From: Peter Oskolkov <p...@google.com>

This is an RFC!
As Paul Turner presented at LPC in 2013 ...
- pdf: 
http://pdxplumbers.osuosl.org/2013/ocw//system/presentations/1653/original/LPC%20-%20User%20Threading.pdf
- video: https://www.youtube.com/watch?v=KXuZi9aeGTw

... Google has developed an M:N userspace threading subsystem backed
by Google-private SwitchTo Linux Kernel API (page 17 in the pdf referenced
above). This subsystem provides latency-sensitive services at Google with
fine-grained user-space control/scheduling over what is running when,
and this subsystem is used widely internally (called schedulers or fibers).

This RFC patchset is the first step to open-source this work. As explained
in the linked pdf and video, SwitchTo API has three core operations: wait,
resume, and swap (=switch). So this patchset adds a FUTEX_SWAP operation
that, in addition to FUTEX_WAIT and FUTEX_WAKE, will provide a foundation
on top of which user-space threading libraries can be built.

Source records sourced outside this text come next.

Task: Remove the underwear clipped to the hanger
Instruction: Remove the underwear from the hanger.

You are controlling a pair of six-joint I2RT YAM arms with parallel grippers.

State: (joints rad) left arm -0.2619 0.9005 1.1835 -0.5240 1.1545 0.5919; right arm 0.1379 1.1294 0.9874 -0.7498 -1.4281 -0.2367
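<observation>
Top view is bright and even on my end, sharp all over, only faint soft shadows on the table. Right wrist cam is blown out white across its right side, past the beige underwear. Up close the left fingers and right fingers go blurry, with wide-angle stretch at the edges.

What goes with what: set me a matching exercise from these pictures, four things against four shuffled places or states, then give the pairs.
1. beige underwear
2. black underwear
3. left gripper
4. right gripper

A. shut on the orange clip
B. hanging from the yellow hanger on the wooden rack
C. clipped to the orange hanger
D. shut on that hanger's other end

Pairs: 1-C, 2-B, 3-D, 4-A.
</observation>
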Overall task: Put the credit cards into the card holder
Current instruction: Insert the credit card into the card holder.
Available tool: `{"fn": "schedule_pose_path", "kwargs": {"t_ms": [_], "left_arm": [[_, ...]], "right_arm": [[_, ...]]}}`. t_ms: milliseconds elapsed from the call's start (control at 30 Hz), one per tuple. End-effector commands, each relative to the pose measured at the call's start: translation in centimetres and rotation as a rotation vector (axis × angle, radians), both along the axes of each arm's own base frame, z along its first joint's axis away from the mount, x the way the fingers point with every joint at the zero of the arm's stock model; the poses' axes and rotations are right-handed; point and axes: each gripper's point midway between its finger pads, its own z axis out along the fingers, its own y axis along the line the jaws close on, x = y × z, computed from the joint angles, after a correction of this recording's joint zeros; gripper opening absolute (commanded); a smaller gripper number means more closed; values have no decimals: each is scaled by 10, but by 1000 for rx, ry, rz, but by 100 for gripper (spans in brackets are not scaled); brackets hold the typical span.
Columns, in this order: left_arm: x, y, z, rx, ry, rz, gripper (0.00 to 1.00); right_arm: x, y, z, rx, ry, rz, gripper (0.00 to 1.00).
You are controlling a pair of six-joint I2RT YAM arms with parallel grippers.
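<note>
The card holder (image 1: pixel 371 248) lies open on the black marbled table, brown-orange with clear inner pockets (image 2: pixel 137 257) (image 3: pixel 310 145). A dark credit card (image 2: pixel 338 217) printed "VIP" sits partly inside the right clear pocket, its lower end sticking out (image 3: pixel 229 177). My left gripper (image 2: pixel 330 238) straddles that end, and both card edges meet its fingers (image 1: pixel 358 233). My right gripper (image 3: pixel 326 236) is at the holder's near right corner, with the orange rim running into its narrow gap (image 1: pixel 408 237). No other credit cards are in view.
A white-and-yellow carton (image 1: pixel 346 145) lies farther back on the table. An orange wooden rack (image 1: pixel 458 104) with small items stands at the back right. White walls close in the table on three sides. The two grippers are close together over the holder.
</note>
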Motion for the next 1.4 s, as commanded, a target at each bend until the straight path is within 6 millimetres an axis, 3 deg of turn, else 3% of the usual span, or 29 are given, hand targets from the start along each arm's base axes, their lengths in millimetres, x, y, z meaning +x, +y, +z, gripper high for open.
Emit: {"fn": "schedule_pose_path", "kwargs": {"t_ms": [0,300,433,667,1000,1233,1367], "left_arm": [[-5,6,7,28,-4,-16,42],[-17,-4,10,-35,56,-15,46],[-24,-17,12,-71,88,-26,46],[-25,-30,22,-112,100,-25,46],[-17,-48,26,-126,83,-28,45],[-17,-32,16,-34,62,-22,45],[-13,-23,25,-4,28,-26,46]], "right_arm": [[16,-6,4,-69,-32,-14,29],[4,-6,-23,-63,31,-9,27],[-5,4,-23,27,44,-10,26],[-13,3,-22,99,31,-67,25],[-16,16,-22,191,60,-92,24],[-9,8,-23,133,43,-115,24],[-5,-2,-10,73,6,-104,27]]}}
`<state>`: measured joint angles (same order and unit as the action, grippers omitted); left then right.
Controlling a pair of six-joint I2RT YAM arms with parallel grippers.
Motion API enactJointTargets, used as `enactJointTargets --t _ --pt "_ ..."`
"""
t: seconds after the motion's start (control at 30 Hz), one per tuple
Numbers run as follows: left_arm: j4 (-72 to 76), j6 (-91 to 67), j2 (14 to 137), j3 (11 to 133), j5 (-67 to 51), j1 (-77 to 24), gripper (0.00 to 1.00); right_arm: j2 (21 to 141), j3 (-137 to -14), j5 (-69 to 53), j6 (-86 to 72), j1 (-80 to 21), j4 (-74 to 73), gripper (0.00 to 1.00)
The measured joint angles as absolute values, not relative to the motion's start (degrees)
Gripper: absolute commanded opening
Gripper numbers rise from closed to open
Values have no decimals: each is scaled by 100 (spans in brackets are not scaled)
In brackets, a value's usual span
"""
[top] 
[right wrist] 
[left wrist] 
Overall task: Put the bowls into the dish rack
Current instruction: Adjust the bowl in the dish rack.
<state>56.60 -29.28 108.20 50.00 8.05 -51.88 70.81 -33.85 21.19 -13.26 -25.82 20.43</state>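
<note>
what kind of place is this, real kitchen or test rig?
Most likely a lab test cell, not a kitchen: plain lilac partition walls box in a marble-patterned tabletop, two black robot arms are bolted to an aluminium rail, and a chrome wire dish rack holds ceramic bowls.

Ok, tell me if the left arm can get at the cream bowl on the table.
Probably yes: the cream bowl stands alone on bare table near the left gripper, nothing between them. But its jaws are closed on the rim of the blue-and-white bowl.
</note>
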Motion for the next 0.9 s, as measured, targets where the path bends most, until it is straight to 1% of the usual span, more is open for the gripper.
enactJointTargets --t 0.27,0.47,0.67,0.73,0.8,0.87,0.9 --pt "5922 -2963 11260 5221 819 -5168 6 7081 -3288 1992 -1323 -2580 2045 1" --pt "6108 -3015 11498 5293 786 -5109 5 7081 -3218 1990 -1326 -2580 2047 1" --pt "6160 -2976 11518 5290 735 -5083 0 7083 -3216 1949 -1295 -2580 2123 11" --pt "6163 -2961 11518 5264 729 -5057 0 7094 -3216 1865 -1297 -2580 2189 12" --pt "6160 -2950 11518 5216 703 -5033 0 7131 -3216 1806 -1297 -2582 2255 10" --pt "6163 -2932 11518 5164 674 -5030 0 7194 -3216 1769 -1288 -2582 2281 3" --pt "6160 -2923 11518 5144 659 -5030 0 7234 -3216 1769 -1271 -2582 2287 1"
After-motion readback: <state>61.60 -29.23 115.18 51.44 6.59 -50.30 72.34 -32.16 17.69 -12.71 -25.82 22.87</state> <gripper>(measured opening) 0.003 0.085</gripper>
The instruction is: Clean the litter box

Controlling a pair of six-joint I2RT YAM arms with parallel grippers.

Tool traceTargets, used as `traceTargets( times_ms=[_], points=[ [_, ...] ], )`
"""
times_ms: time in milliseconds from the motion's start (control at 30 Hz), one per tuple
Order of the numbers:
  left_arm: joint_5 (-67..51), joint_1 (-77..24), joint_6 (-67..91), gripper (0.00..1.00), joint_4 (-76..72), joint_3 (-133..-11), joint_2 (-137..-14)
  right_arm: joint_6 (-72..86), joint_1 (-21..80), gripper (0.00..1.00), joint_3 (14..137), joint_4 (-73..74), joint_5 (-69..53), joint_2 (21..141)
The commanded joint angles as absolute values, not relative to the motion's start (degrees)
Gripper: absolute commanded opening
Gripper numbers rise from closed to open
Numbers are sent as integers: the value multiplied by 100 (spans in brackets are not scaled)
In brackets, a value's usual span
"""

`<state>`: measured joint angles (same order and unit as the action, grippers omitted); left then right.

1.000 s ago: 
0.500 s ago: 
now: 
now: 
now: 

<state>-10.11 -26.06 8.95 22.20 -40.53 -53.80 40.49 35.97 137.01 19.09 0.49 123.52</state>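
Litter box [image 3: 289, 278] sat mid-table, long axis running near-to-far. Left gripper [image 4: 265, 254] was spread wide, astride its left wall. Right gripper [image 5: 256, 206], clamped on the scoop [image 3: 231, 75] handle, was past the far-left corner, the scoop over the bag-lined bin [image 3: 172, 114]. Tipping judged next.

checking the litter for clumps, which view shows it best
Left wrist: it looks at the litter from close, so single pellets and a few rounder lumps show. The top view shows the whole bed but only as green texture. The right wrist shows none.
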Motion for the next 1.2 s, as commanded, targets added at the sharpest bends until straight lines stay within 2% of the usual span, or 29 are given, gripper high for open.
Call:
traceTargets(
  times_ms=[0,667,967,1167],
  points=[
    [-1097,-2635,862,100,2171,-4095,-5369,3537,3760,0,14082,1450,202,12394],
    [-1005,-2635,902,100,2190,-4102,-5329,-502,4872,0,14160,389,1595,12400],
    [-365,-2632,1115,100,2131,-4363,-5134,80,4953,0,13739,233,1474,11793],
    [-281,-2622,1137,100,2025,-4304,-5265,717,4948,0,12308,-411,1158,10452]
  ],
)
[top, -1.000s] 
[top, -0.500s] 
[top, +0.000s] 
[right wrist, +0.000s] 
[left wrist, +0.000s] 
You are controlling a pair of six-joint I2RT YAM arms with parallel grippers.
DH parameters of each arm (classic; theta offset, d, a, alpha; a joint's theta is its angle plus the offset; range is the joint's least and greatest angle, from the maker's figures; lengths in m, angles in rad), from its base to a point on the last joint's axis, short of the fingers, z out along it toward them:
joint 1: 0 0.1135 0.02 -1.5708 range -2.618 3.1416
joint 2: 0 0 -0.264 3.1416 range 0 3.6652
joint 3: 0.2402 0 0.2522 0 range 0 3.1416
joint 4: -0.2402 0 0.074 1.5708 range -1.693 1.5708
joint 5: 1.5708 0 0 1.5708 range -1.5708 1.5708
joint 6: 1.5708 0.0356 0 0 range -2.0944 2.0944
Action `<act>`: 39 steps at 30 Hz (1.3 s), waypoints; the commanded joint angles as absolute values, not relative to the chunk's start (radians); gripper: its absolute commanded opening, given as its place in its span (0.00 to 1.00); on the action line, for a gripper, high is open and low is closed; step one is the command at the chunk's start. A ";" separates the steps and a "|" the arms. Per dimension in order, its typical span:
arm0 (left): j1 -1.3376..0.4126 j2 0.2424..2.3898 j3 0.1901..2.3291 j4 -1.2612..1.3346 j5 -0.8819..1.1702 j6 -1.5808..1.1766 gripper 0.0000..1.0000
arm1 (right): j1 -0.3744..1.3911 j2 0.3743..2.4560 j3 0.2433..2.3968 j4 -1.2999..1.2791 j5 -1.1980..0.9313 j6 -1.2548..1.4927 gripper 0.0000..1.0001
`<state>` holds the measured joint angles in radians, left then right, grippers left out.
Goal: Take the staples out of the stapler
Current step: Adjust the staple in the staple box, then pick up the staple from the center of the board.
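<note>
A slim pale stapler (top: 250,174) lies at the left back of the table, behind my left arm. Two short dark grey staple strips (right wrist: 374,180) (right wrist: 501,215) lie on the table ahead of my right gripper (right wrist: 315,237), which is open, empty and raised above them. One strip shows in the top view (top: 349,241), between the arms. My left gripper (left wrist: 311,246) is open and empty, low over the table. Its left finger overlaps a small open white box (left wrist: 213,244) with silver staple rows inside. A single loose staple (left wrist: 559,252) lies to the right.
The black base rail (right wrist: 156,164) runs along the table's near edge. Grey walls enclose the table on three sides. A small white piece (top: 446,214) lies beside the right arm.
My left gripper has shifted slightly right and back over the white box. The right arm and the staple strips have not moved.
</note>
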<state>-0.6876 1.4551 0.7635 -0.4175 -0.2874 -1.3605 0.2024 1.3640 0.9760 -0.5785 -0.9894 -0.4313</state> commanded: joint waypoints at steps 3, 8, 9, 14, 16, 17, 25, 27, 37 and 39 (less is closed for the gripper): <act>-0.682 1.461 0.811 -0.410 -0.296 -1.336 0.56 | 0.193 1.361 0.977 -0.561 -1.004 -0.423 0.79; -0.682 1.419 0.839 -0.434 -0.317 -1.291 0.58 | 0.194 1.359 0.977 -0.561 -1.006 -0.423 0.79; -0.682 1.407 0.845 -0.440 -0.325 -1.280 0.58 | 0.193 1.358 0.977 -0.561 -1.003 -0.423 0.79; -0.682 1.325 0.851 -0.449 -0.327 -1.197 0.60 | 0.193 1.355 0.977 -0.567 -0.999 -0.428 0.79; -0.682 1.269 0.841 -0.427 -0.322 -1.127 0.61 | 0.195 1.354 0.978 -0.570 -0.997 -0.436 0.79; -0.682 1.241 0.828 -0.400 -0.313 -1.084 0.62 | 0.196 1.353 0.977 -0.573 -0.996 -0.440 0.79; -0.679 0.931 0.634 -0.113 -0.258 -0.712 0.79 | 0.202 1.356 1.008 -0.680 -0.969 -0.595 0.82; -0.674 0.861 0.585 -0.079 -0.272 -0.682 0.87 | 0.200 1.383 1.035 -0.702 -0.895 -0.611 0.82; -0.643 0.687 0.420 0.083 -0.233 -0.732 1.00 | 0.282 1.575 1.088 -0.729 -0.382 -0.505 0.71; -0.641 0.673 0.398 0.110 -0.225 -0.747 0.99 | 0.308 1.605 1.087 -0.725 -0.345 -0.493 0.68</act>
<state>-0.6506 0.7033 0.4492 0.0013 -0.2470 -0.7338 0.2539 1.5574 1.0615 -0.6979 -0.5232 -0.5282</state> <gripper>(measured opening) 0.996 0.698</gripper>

Another common use case for FUTEX_SWAP is message passing a-la RPC
between tasks: task/thread T1 prepares a message,
wakes T2 to work on it, and waits for the results; when T2 is done, it
wakes T1 and waits for more work to arrive. Currently the simplest
way to implement this is

a. T1: futex-wake T2, futex-wait
b. T2: wakes, does what it has been woken to do
c. T2: futex-wake T1, futex-wait

With FUTEX_SWAP, steps a and c above can be reduced to one futex operation
that runs 5-10 times faster.

Patches in this patchset:

Patch 1: (this patch) introduce FUTEX_SWAP futex operation that,
         internally, does wake + wait. The purpose of this patch is
         to work out the API.
Patch 2: a first rough attempt to make FUTEX_SWAP faster than
         what wake + wait can do.
Patch 3: a selftest that can also be used to benchmark FUTEX_SWAP vs
         FUTEX_WAKE + FUTEX_WAIT.

Tested: see patch 3 in this patchset.

Signed-off-by: Peter Oskolkov <p...@google.com>
---
 include/uapi/linux/futex.h |  2 +
 kernel/futex.c             | 97 +++++++++++++++++++++++++++++++-------
 2 files changed, 83 insertions(+), 16 deletions(-)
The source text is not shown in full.